Malaria

Incidence in Europe and North America: 2.36/100,000 population/year. Mortality in Africa and Asia: 7.5 to > 80/100,000/year. The infectious agent is generally Plasmodium falciparum in Africa, while P. vivaxovale, malariae and knowlesi are more common in Asia and other endemic regions.



The vector is the infected female Anopheles mosquito. Sporozoites are inoculated during a bite  by the their saliva, containing sporozoites, into the bloodstream. Within a few hours, the sporozoites move to the liver, enter hepatocytes, and begin to divide. The sporozoites eventually form mature tissue schizonts containing merozoites (extra-erythrocytic schizogony) within 7-10 days. The schizonts rupture and release thousands of merozoites, which enter the bloodstream and invade red blood cells. These merozoites continue to reproduce in the red blood cells (erythrocytic schizogony), but some transform into male or female gametocytes. These merozoites and gametocytes burst the red blood cells that house them, resulting in hemolysis and a further release of merozoites into the bloodstream. These cycles of red cell infection last around 48 hours. The gametocytes present in the bloodstream are ingested by the Anopheles during another bite, and the rest of the parasite's cycle takes place inside the insect (see table).

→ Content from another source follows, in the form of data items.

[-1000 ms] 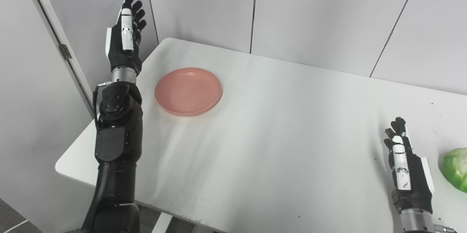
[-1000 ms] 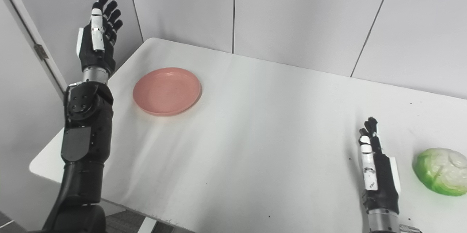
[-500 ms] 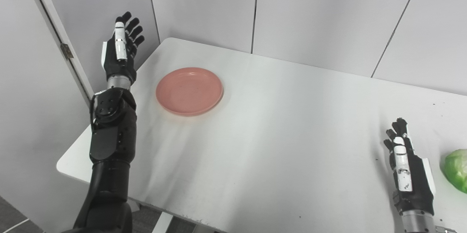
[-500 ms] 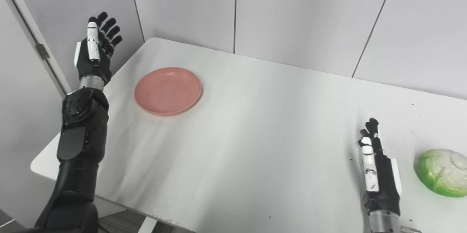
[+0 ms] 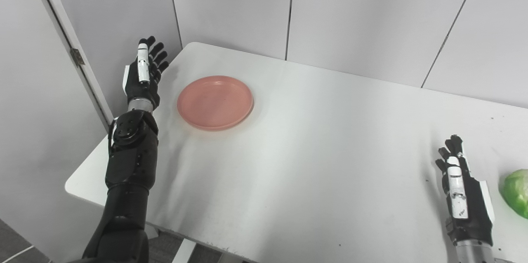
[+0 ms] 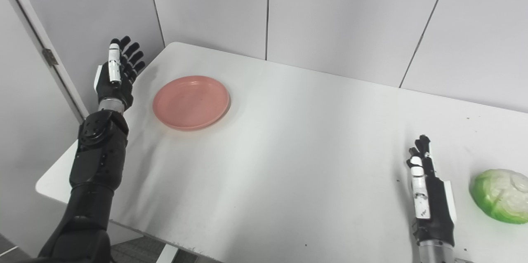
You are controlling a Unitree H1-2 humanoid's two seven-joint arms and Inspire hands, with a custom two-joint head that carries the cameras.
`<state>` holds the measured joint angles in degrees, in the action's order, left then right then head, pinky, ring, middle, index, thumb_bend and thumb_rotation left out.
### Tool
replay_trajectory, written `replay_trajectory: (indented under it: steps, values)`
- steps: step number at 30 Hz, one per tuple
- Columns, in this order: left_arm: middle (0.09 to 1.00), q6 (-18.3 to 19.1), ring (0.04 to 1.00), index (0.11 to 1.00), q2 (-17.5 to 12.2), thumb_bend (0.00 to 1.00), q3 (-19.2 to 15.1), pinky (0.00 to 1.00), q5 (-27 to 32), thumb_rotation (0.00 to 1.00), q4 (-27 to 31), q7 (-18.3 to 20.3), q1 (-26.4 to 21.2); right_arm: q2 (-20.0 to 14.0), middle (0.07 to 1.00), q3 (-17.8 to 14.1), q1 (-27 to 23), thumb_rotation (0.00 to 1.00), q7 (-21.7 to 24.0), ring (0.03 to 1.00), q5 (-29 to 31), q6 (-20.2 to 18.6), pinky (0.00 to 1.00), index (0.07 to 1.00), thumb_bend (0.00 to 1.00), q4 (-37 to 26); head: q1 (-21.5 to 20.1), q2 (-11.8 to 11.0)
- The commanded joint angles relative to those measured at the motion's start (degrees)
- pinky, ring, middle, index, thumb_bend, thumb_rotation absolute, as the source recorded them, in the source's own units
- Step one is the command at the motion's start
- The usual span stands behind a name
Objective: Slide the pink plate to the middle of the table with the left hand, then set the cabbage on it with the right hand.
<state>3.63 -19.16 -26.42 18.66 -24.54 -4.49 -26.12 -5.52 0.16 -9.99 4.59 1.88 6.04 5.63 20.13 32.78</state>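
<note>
fingers (image 5: 153, 52) spread, both hands empty | round pink plastic plate (image 5: 215, 102) far-left on tabletop (image 5: 313, 151), unmoved | green cabbage (image 6: 500, 195) near-right, unplaced

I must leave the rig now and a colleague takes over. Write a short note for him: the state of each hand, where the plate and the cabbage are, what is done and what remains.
Left hand: open, holds nothing, raised at the table's left edge, beside the pink plate but apart from it.
Right hand: open, holds nothing, low over the near right part of the table, left of the cabbage, not touching it.
Plate: far left part of the table, not in the middle.
Cabbage: on the table near the right edge.
Done: nothing yet.
Left: slide the plate to the middle with the left hand, then put the cabbage on it with the right hand.
</note>
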Motion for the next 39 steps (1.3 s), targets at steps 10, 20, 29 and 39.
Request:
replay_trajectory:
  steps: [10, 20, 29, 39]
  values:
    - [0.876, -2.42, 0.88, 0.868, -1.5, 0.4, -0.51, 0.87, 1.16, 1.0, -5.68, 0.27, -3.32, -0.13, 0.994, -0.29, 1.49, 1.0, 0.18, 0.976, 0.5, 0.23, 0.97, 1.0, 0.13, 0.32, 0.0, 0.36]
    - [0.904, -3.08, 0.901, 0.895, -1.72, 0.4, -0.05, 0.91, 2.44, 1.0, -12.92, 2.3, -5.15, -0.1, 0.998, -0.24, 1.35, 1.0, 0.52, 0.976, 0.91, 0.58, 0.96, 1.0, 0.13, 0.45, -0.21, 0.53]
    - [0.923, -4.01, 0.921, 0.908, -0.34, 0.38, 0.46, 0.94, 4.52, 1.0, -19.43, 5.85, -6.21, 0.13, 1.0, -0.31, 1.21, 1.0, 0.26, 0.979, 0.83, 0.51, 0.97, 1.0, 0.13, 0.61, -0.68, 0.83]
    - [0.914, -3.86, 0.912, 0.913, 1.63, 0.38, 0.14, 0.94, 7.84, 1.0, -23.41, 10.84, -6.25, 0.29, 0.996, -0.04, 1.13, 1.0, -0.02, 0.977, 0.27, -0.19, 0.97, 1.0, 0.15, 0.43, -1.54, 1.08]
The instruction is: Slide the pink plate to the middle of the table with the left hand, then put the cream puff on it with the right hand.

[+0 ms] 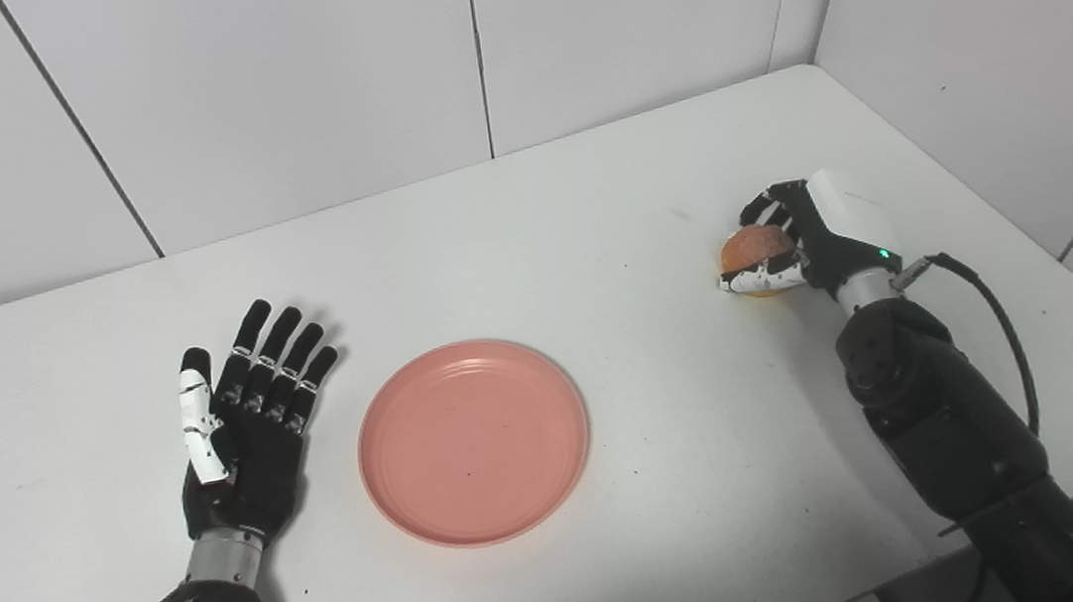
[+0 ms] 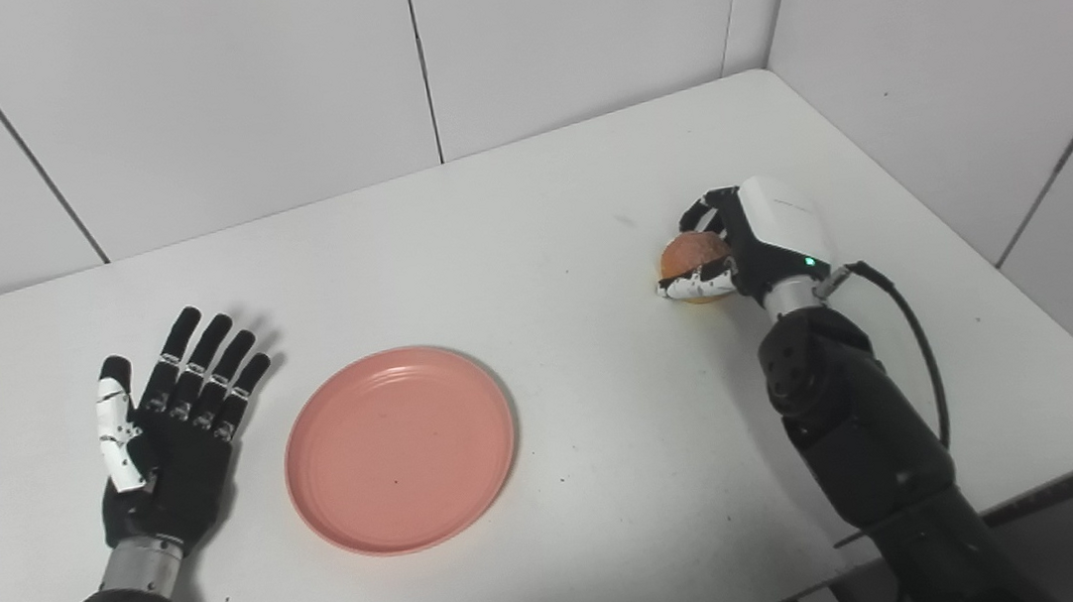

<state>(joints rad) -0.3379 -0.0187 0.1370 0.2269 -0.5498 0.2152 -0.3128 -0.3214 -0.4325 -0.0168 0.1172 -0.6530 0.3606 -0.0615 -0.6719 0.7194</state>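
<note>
We take the pink plate as our landmark; it lies flat on the white table, near the front edge and about midway across. Just to the left of the plate we see our left hand, palm up, fingers spread and straight, grasping nothing and not touching the plate's rim. Well to the right of the plate, and a little farther back, our right hand is wrapped around the cream puff, a round orange-brown piece held between the fingers above and the thumb below. The cream puff sits low at the table surface; we cannot tell whether it is lifted clear. A black cable runs along the right forearm.
</note>
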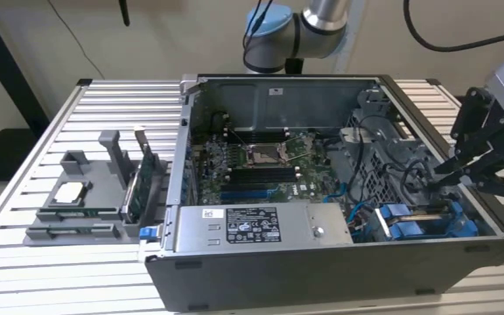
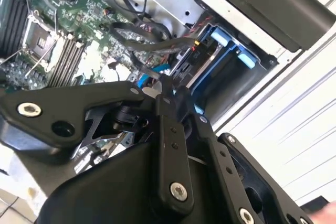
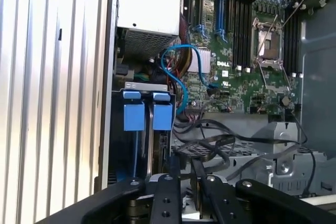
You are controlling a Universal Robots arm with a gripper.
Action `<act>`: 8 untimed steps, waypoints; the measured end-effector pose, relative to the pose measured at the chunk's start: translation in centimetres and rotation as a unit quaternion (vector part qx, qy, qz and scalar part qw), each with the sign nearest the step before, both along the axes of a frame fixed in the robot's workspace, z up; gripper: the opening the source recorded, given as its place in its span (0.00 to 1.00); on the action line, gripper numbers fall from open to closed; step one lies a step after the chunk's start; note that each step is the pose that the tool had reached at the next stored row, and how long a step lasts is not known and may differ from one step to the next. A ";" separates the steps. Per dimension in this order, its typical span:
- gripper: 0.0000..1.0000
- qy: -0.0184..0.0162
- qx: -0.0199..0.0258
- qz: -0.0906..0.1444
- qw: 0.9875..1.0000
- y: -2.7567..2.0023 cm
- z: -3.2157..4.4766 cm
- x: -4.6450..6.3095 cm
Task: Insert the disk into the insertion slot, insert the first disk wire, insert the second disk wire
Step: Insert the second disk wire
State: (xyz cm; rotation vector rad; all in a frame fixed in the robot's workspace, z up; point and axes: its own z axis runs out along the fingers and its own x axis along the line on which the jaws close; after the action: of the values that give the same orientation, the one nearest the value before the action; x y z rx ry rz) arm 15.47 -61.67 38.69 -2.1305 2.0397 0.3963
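The open computer case point(image 1: 340, 262) lies on the slatted table. Two blue-framed drives point(image 1: 419, 222) stand side by side in the insertion slot point(image 1: 484, 226) at the case's corner on the exterior view's right. The disk's blue frame tabs point(image 3: 163, 116) also appear in the first wrist view, and in the second wrist view point(image 2: 226, 45). My black gripper point(image 1: 443, 176) hangs just above the bay, among loose black wires point(image 3: 220, 142). Its fingertips point(image 2: 166, 85) are drawn close together. Whether a wire lies between them is hidden.
A grey metal box with a sticker point(image 1: 252, 226) fills the case's front. The green board point(image 1: 252, 164) with its black memory slots lies behind it. A thin blue cable point(image 3: 178, 61) loops from the board toward the drives. A grey parts holder point(image 1: 86, 197) stands on the table point(image 1: 24, 262).
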 end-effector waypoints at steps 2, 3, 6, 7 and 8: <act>0.23 -0.009 0.000 0.000 1.000 0.00 0.01 -0.4; 0.23 -0.017 -0.001 0.000 1.000 0.00 0.01 -0.7; 0.23 -0.045 -0.007 0.000 0.999 -0.01 -0.01 -1.3; 0.23 -0.054 -0.009 0.000 0.999 0.00 -0.01 -1.5; 0.23 -0.062 -0.012 0.000 0.998 0.00 -0.02 -1.8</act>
State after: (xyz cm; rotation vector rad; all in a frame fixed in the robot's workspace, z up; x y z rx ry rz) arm 13.70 -61.67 38.67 -2.1115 1.9846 0.2343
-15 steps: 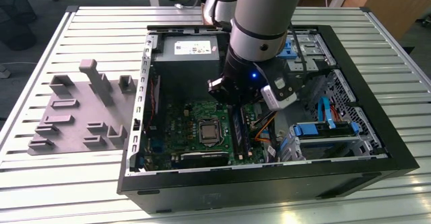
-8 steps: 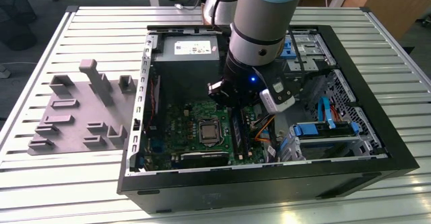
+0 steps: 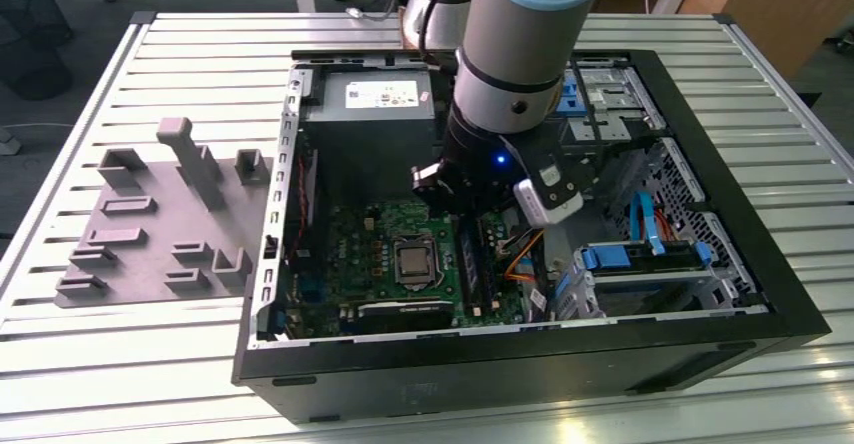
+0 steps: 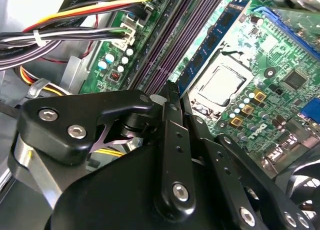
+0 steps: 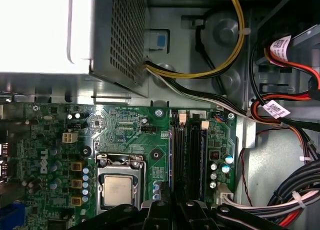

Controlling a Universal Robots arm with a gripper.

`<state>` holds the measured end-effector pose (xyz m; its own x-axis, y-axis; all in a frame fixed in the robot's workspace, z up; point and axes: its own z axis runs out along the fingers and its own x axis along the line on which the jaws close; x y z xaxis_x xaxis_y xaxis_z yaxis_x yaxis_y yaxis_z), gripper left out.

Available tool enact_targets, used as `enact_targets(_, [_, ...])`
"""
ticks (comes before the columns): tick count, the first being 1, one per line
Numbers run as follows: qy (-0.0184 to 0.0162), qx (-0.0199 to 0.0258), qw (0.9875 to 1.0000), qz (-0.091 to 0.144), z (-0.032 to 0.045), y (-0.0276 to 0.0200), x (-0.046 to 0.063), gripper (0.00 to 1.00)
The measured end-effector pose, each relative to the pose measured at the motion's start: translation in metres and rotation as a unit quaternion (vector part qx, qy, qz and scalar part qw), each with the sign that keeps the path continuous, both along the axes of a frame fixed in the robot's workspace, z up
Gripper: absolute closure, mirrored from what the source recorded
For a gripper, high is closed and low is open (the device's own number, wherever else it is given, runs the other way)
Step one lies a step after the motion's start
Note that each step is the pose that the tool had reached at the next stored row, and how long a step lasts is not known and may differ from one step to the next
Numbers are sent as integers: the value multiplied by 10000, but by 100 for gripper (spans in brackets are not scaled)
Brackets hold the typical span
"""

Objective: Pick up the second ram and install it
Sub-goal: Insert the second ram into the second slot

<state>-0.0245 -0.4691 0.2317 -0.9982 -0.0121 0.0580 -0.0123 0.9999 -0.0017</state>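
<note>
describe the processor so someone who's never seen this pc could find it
Inside the open black computer case, a green motherboard lies on the floor. Near its middle, beside the long dark memory slots, sits the processor. It is the only flat silvery square clamped in a metal frame; its neighbours are narrow slots and small round capacitors.

Arm: cylindrical links in silver-grey metal, with a pale blue cap at the upper joint and a black band around the link below it. Wrist section: black housing carrying a small lit blue indicator, with a white camera module fixed to its side. Tool: matte black, built of flat linkage bars and rounded housings; silver hex-socket screws sit at the pivots, and a bare metal band shows along one edge.
</note>
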Motion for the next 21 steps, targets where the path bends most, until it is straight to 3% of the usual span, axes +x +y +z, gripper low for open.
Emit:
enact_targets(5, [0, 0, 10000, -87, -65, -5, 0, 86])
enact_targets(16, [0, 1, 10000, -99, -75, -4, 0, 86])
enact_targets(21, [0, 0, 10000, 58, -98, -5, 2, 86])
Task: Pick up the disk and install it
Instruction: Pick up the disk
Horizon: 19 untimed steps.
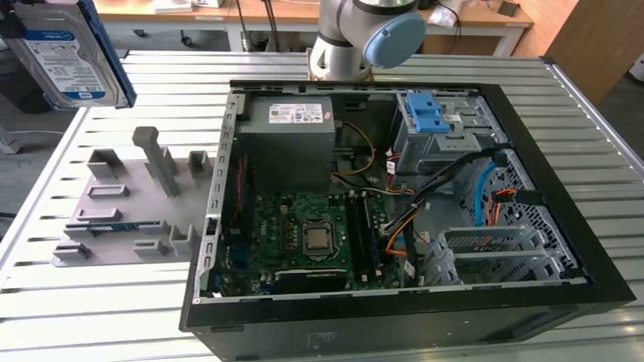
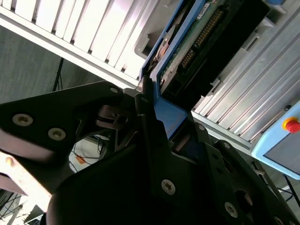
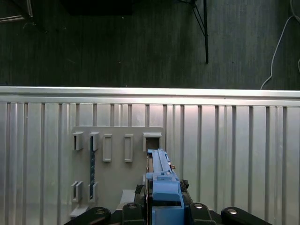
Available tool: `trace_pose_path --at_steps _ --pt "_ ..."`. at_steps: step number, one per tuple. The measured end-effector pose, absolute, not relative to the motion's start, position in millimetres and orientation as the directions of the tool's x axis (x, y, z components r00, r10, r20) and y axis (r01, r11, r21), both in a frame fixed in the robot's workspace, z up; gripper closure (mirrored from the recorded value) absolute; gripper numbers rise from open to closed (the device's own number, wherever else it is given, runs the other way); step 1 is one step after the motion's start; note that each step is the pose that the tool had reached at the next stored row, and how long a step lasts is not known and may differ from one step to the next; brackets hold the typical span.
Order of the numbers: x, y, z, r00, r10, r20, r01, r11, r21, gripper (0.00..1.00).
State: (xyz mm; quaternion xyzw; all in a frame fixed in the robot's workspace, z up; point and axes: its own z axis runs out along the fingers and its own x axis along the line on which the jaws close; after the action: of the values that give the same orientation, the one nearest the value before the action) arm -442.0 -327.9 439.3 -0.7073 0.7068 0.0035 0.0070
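The disk (image 1: pixel 71 53) is being held clear of the table (image 1: pixel 101 317) by the gripper (image 2: pixel 154 110), whose jaws are being pressed together on the blue carrier frame at one end of the drive, as is being shown in both wrist views. In the exterior view the disk is being seen in the upper corner on that view's left. It is hanging on edge with its label turned to the camera, above the grey fixture plate (image 1: pixel 131 204) and well apart from the open computer case (image 1: pixel 403 302). In the first wrist view the disk (image 3: pixel 161 176) is being seen edge-on over the slotted fixture plate (image 3: pixel 117 140), apparently free of its slots. The step in hand is being judged as the carry between pick-up and fitting. Because the drive is apparently being gripped by one end only, most of its length is being left unsupported. The clamp is therefore best being held firm and the motion smooth, so that the drive is not being swung or levered within the jaws. The on-edge attitude is best being held steady while the disk is being moved. Height is worth being held above the case's raised wall, and the loose cables (image 1: pixel 473 162) beside the drive cage (image 1: pixel 443 124) are being judged the likeliest thing to snag.
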Motion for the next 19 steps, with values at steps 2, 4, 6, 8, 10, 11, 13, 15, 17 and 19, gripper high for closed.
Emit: trace_pose_path --at_steps 2,4,6,8,10,11,13,15,17,19 --pt "-442 -328 442 0.001 -1.000 -0.015 -1.000 -0.001 -0.005 0.64" --pt "-442 -328 445 0.001 -1.000 -0.015 -1.000 -0.001 -0.005 0.64" --pt "-442 -328 448 0.001 -1.000 -0.015 -1.000 -0.001 -0.006 0.64" --pt "-442 -328 450 0.001 -1.000 -0.015 -1.000 -0.001 -0.006 0.64" --pt "-442 -328 453 0.001 -1.000 -0.015 -1.000 -0.001 -0.006 0.64" --pt "-442 -328 454 0.001 -1.000 -0.015 -1.000 -0.001 -0.006 0.64" --pt "-442 -328 456 0.001 -1.000 -0.015 -1.000 -0.001 -0.006 0.64" --pt "-442 -328 459 0.001 -1.000 -0.015 -1.000 -0.001 -0.007 0.64" --pt "-442 -328 461 0.001 -1.000 -0.015 -1.000 -0.001 -0.007 0.64" --pt "-442 -328 463 0.001 -1.000 -0.015 -1.000 -0.001 -0.007 0.64"
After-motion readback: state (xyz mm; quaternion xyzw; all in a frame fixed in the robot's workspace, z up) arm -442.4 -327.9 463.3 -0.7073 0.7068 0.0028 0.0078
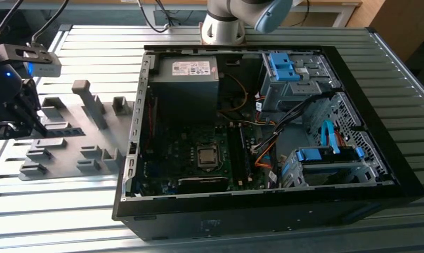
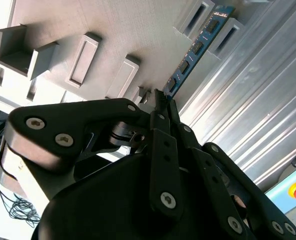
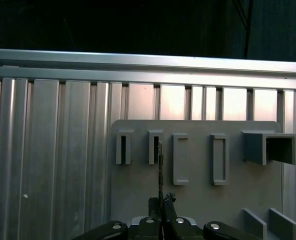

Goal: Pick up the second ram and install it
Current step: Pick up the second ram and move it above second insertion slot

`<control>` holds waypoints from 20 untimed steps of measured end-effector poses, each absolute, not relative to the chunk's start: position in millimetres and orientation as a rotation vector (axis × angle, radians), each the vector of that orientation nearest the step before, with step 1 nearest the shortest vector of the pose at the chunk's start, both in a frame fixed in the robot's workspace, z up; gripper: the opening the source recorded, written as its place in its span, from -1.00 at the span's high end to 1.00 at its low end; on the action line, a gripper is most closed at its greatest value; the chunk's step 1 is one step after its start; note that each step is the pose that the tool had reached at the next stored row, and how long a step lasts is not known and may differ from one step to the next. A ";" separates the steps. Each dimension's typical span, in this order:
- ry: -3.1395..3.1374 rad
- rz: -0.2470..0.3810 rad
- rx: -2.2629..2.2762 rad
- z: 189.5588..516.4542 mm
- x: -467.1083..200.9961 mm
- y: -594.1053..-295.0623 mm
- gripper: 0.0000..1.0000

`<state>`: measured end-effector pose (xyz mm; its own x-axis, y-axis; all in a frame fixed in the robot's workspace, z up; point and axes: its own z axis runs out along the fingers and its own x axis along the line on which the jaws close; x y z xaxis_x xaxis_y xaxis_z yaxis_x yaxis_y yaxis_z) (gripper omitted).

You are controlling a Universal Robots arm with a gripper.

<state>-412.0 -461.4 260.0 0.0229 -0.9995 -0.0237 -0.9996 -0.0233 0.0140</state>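
The second ram is a thin blue-green board with black chips, over the grey holder plate. My gripper is shut on its near end. The stick's far end lies between two grey holder blocks. In the first wrist view the ram shows edge-on, running from a slotted block to my gripper. At the exterior view's left, my gripper stands over the plate's outer edge, with the ram a dark strip beside it. I cannot tell whether the stick is off its seat.
An open black computer case lies at the exterior view's right, with its motherboard, long black slots, power supply and blue drive brackets. Several grey blocks rise from the holder plate. The table is ribbed aluminium.
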 end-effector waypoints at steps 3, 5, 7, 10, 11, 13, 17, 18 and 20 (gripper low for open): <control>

The incubation period varies from 5 days to 4 weeks. The clinical manifestations of the disease are caused by hemolysis attacks: fever attacks (chills lasting 1-2 h, followed by major hyperthermia lasting 3-4 h and then profuse sweating for 2-4 h) that recur every 48 to 72 h, and organ hypoperfusion as the shizonts adhere to the walls of small vessels and capillaries. During their maturation cycle, P.vivax and ovale can pass through a so-called hypnozoite stage, which allows the parasite to remain quiescent in the liver for a long period before resuming active infection.


The clinical manifestations of malaria vary in severity, from almost asymptomatic (headaches) to very severe forms: anemia, thrombocytopenia, coagulopathy (sometimes leading to disseminated intravascular coagulation), shock, respiratory failure, neurological damage (neuromalaria), hypoglycemia, acute renal failure.


Anesthetic implications: 

-         keep that diagnosis in mind: endemic areas, migrants or returning from travel (see world map). Post-operative recurrences may occur after a long period of asymptomatic disease (especially P vivax and P ovale).

-         aspecific symptoms

-         a negative blood test does not exclude the diagnosis

-         in the event of a positive thick blood smear without signs of malaria: treat and postpone the operation for one week.

-         in the event of anesthesia during an crisis: monitor blood sugar levels (risk of hypoglycemia), avoid hypoventilation (risk of intracranial hypertension in the event of cerebral involvement) and volume overload (ventricular dysfunction), and monitor platelets, hemoglobin and renal function (risk of tubular necrosis, hyponatremia and hyperkalemia).

-         in the event of a crisis of fever during anesthesia: differential diagnosis with malignant hyperthermia

-         treatment of severe crisis: follow the advice of an infectiologist. 

Otherwise, very slow IV or IM artesunate:         3 mg/kg/dose if < 20 kg 

                                                                            2.4 mg/kg/dose if > 20kg

                       1 dose 12 and 24 h after 1st dose, then 1 dose/d max. 7 days

                       relay with artemisinin p os, as soon as possible

                       risk of hemolysis 2-3 weeks later in case of hyperparasitemia or young age


The WHO recommends combining artesunate with one of the following antimalarial drugs: mefloquine; pyronaridine; sulfadoxine-pyrimethamine; artemether-lumefantrine; dihydroartemisinin-piperaquine. Cases of partial artemisinin resistance have been described in the Mekong area, Eritrea, Uganda and Rwanda.


References : 

-        Zanfini BA, Dell'Anna AM, Catarci S, Frassanito L, Vagnoni S, Draisci G.
Anesthetic management of urgent cesarean delivery in a parturient with acute malaria infection.
Korean J Anesthesiol 2016 ; 69 : 193-6

-        Soltanifar D, Carvalho B, Sultan P.
Perioperative considerations of the patient with malaria.
Can J Anesth 2015 ; 62:30418

-        Shafya SZ, Hakima M, Henga R, Tobias JD.
Anesthetic implications of malarial infection in a child.
J Med Cases 2019;10: 84-8

-        Espina-Bertoso S.
Malaria for the anaesthetist.Tutorial 176.
Update in Anaesthesia, Sept 2010, p 24-7.